The Difference Between Lines of Credit and Term Loans
When it comes to financing business operations, the available options generally fall into one of two categories: term loans and lines of credit. Deciding which is right for your business requires an understanding of the primary differences between them. These two financing options differ in several significant ways, including when repayment begins, the cost of borrowing, what it takes to qualify and when one is preferable to the other.

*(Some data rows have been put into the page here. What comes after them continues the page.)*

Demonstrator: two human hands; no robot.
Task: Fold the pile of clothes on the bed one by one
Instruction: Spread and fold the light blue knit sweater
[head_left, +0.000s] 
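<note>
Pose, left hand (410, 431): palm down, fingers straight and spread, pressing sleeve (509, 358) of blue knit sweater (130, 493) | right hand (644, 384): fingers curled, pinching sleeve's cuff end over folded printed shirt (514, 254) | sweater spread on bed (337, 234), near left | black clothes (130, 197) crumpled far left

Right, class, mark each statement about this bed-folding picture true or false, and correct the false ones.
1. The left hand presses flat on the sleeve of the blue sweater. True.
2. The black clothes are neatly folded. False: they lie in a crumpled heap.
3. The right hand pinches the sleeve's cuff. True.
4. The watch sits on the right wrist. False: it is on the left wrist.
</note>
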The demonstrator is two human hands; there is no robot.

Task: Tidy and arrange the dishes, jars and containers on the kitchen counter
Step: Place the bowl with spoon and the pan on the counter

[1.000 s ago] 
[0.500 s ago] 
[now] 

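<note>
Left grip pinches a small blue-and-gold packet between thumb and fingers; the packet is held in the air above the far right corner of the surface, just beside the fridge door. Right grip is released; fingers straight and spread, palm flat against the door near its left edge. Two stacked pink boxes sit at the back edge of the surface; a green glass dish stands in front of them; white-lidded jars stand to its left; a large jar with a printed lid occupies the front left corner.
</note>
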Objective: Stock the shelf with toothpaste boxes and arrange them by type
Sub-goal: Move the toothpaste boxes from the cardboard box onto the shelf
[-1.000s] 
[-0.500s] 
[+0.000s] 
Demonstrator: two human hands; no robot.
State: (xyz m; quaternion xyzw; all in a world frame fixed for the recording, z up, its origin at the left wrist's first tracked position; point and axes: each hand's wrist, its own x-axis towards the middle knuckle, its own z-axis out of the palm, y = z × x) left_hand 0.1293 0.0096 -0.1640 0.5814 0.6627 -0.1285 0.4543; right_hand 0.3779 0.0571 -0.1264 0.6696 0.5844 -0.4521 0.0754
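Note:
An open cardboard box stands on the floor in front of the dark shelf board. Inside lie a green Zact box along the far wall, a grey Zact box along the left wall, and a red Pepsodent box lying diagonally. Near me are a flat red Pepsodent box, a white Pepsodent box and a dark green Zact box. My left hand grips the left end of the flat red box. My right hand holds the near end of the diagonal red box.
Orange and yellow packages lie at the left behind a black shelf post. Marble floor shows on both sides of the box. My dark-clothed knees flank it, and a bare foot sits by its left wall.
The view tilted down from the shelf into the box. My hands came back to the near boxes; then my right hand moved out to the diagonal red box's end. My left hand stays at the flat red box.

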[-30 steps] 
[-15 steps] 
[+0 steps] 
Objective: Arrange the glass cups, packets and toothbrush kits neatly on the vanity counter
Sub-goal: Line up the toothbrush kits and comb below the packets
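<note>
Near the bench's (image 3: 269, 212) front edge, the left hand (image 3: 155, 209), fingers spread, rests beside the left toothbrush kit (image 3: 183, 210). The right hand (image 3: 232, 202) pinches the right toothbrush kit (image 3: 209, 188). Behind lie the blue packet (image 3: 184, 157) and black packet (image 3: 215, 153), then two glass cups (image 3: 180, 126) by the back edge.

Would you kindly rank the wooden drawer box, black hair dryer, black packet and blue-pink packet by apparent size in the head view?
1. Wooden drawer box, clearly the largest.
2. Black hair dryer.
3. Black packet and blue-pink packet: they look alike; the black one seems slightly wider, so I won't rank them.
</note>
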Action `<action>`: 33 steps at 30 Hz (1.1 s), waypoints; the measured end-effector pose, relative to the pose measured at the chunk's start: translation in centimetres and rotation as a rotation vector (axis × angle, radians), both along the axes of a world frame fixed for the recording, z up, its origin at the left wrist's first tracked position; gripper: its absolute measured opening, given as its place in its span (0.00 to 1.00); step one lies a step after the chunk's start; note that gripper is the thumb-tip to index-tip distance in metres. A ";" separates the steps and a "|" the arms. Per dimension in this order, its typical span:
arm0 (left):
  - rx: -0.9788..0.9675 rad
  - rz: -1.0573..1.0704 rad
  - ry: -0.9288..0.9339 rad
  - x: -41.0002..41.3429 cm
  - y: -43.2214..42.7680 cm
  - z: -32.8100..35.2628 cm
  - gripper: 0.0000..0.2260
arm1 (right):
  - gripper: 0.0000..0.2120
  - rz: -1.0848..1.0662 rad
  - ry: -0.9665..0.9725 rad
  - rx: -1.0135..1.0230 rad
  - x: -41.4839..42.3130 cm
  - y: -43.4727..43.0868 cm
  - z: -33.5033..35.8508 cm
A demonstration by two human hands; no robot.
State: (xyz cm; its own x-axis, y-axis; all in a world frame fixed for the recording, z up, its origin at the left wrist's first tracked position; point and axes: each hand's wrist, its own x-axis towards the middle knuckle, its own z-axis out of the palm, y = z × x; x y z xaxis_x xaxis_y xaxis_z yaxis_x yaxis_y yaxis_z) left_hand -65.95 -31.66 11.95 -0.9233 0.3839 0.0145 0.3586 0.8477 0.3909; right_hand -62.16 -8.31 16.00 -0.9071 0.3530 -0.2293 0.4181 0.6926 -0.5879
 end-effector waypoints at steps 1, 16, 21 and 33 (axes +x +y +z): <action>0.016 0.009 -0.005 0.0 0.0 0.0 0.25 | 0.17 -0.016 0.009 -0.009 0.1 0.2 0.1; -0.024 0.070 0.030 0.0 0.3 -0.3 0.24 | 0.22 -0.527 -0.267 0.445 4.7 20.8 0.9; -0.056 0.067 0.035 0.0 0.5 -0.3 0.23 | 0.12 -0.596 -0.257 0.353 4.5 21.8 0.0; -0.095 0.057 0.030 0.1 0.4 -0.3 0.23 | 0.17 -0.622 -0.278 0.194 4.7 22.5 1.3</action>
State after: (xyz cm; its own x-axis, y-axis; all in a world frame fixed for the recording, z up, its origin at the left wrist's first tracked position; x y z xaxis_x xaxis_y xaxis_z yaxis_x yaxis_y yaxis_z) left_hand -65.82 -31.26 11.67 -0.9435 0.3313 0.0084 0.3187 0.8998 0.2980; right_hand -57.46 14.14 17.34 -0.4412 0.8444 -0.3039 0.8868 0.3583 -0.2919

Term loans spell out the payment schedule for the duration of the agreement. Monthly payments will include principal and interest and be due on a specific date. Your first payment on a term loan is payable, whether you have used the money yet or not. With a credit line, on the other hand, no payment is due until you have taken a draw on the line. Then, monthly interest payments will be due until the principal balance is paid in full, and unlike a term loan, there is no early payment penalty.
Cost of Borrowing
As the name suggests, a term loan has a specific start and end date, and it typically has a fixed interest rate. The interest rate and closing costs are usually higher for a term loan than for a line of credit. Term loans may also have prepayment penalties to offset the lost interest income on loans paid off early. While a line of credit typically has a lower interest rate and closing costs, the rate could fluctuate based on the current prime interest rate, which adds some uncertainty.
A line of credit is usually easier to qualify for than a term loan, making it a good option for businesses just starting out or those with a lower credit rating. Generally speaking, to be eligible for a term loan, your business must have a strong credit rating and have been operating for at least three years. Credit lines generally require only one year of operations.
A term loan is the best option for specific, one-time purchases such as new equipment or to open an additional office. Lines of credit are best used for ongoing operating capital to compensate for the timing of accounts receivable collections or other cash flow constraints.
Financing can be a critical factor in operating a successful business. Term loans and credit lines serve different purposes, differ in their repayment structures and vary in cost. Term loans are best for one-time purchases or investments, while credit lines are beneficial for cash flow management for regular operations. Knowing which to choose is easy once you understand the differences.